• Task goal
Copy the data exactly, pictures aside.

Segment Start: Raw data

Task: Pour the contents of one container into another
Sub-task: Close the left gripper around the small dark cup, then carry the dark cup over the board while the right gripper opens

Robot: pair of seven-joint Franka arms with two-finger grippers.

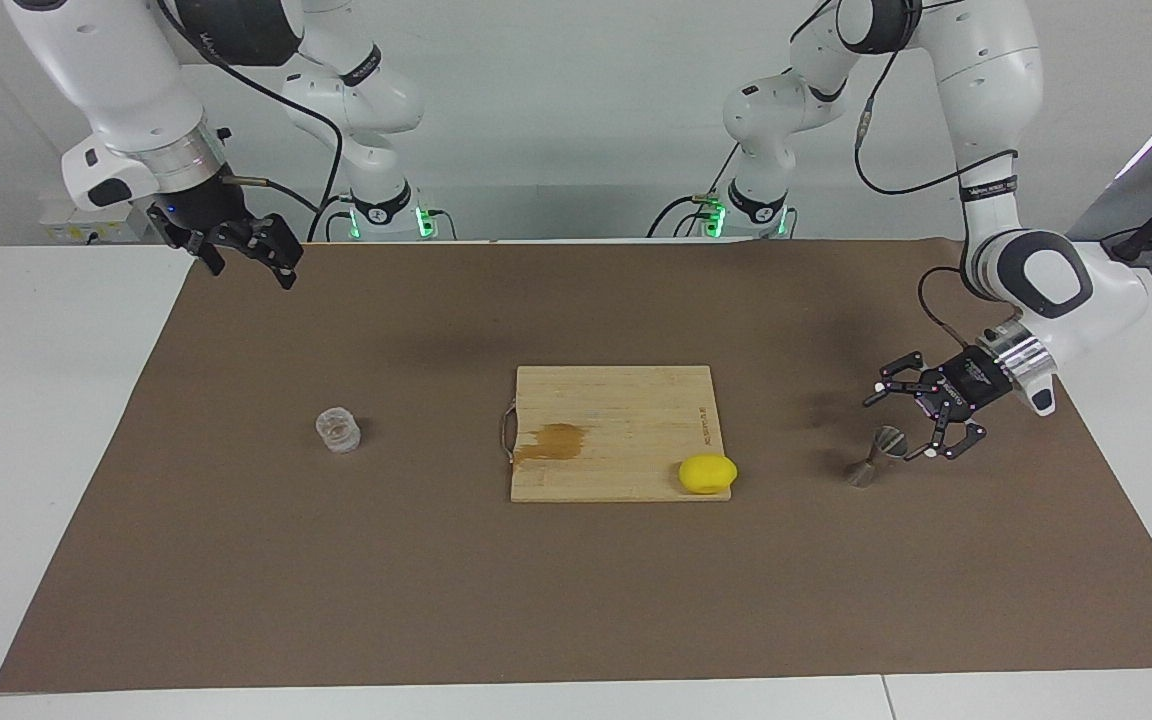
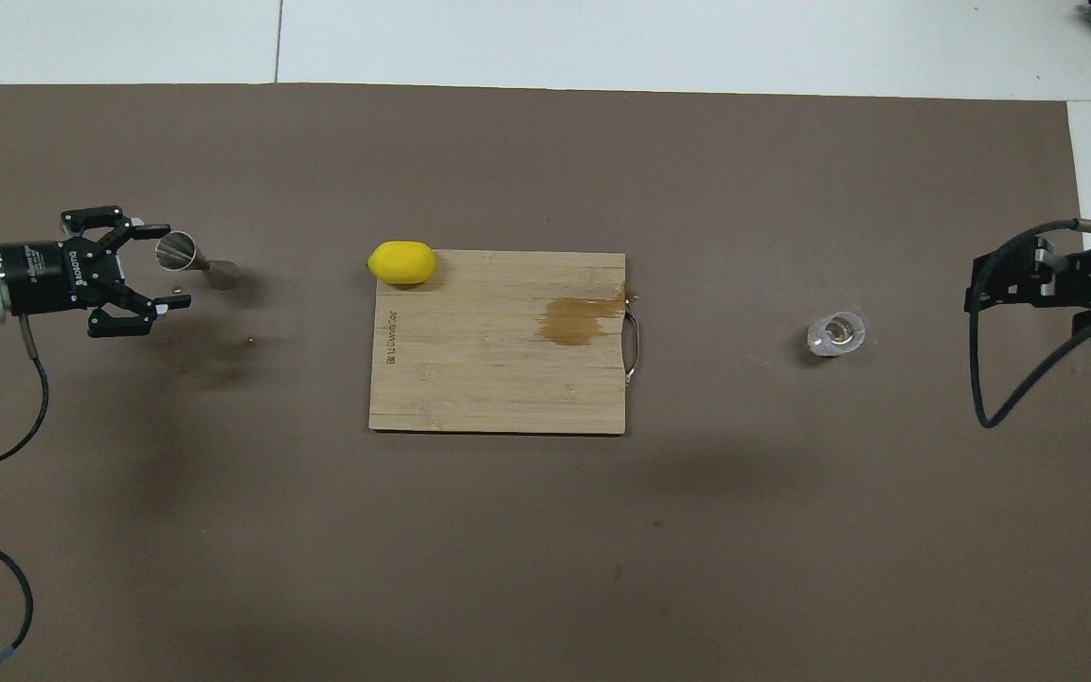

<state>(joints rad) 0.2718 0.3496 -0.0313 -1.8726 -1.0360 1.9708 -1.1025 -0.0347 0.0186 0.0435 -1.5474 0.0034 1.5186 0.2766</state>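
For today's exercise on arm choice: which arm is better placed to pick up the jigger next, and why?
Left. Its open pincer sits low right beside the jigger at its end of the table, fingers either side of the cup. The right pincer, also open, waits high up by the table's edge, nearer the glass.

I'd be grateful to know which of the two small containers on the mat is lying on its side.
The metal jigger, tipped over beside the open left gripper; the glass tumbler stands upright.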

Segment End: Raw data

• Solution to this task
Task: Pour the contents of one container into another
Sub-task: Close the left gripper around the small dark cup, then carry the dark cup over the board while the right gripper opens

Robot: pair of seven-joint Franka arms with two-finger grippers.


<state>(joints rad) 0.2718 0.3496 -0.0313 -1.8726 -1.0360 1.9708 -1.1025 -0.0347 0.0186 0.0435 -1.5474 0.0034 1.5186 0.2766</state>
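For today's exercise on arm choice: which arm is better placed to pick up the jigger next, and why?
Left. Its open pincer sits low right beside the jigger at its end of the table, fingers either side of the cup. The right pincer, also open, waits high up by the table's edge, nearer the glass.

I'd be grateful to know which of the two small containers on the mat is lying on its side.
The metal jigger, tipped over beside the open left gripper; the glass tumbler stands upright.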

With the answer given, the exercise is complete.